Le Petit Chef only works on incremental products development they do not work on breakthrough projects that are essential for their maintenance in their small niche (which can be very profitable) they also do not work on platform development which can be a way to reduce their manufacturing costs.
As we can see above Le Petit Chef made mistakes in the design and the implementation of their innovation strategy management. If they want to save the company and if they are not too much short of time and money they have to apply the suggestion made in the first question and correct the above pointed remarks regarding the weaknesses and they will again success very well.
A last idea and suggestion regarding the remark and desire made by the sales department strongly sustained by Mr. Guillote, they can find for example a partnership with a Microwave ovens manufacturer in a low cost country with a fairly quality to sale their Fraternité line (licensing brand name) in order to quickly catch the overseas business regarding low-end market segment if they think it is really worth-it and aligned with their central strategy reviewed.

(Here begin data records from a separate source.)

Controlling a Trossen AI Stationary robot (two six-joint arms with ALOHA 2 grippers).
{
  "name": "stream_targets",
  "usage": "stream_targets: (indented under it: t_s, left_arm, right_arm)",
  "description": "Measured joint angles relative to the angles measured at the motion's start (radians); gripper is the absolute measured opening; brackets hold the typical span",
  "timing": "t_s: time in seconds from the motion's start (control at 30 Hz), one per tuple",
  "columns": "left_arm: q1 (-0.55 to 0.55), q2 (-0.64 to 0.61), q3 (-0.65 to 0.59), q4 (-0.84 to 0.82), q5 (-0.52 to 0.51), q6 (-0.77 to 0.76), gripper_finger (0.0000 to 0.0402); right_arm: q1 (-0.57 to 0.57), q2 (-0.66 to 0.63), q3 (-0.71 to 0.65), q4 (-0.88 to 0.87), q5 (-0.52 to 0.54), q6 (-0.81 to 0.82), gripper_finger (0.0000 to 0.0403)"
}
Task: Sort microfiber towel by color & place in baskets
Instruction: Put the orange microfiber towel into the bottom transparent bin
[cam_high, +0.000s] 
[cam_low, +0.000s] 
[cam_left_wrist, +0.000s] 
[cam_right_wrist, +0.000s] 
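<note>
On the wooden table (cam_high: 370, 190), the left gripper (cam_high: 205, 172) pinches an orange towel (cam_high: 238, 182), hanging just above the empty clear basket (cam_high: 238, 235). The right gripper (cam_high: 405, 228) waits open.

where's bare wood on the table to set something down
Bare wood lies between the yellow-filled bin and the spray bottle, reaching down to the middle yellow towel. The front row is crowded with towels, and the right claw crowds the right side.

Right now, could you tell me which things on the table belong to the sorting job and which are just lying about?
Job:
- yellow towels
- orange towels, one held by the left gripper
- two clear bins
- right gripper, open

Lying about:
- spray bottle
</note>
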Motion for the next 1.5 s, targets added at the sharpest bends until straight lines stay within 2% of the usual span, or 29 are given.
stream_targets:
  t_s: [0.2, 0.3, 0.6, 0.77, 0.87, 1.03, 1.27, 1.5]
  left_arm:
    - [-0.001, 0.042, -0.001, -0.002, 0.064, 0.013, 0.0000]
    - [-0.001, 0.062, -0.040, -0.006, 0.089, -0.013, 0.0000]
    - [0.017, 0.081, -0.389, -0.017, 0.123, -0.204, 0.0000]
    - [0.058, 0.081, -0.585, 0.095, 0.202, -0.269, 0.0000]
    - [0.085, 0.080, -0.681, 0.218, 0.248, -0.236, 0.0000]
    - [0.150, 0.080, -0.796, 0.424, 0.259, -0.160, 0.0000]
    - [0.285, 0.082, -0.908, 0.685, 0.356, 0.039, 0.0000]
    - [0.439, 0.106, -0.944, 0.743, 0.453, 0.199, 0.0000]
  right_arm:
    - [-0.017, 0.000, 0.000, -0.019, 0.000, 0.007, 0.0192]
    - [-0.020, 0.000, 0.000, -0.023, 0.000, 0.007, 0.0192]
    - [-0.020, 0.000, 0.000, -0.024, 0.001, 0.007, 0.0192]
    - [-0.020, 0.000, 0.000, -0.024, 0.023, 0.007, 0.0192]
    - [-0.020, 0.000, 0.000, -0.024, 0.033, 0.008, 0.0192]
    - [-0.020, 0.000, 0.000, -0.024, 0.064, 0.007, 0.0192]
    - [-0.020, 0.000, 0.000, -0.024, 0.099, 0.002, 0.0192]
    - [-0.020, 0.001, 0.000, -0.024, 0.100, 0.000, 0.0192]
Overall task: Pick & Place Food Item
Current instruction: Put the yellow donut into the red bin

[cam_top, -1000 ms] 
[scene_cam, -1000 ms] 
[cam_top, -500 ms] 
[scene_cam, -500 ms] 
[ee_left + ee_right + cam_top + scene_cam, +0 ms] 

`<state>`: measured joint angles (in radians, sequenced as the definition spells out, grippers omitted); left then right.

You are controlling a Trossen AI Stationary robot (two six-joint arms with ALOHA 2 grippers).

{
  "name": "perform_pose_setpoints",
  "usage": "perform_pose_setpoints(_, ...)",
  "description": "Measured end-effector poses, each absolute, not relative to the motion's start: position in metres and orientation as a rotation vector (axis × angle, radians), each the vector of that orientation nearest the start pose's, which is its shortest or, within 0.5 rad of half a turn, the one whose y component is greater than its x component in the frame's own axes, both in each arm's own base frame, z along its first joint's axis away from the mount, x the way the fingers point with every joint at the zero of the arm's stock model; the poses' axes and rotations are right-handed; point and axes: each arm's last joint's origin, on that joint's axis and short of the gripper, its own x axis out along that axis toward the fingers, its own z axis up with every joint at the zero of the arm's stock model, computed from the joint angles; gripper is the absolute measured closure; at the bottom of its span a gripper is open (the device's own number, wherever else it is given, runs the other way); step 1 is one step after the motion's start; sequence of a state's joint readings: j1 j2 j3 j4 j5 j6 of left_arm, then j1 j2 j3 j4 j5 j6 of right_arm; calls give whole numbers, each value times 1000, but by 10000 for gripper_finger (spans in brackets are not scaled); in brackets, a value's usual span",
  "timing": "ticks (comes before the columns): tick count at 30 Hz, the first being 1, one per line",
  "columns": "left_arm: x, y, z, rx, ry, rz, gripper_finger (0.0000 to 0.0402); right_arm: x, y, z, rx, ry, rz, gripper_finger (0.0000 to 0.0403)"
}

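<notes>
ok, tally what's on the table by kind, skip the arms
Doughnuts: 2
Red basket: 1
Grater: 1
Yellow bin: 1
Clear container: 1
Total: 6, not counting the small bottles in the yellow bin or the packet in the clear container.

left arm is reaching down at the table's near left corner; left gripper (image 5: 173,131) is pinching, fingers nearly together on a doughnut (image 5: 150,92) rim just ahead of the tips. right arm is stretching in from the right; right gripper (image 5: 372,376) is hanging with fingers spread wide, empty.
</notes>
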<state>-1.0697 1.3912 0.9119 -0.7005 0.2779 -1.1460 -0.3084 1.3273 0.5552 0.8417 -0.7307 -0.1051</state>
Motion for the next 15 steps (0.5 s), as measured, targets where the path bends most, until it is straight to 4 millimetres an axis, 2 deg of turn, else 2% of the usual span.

They will never be able to compete alone in the Low-end market manufacturing battle or without delocalizing their facility but they can think to manage a partnership with a manufacturer (in Vietnam for example) to produce or maybe only to license the Brand name to other manufacturers who need a better visibility in the fierce low-end market battle. In fact several options exist and they may bring quick money back to finance the core competencies (innovation technology for breakthrough) of the company in order for them to sustain their competitive advantage.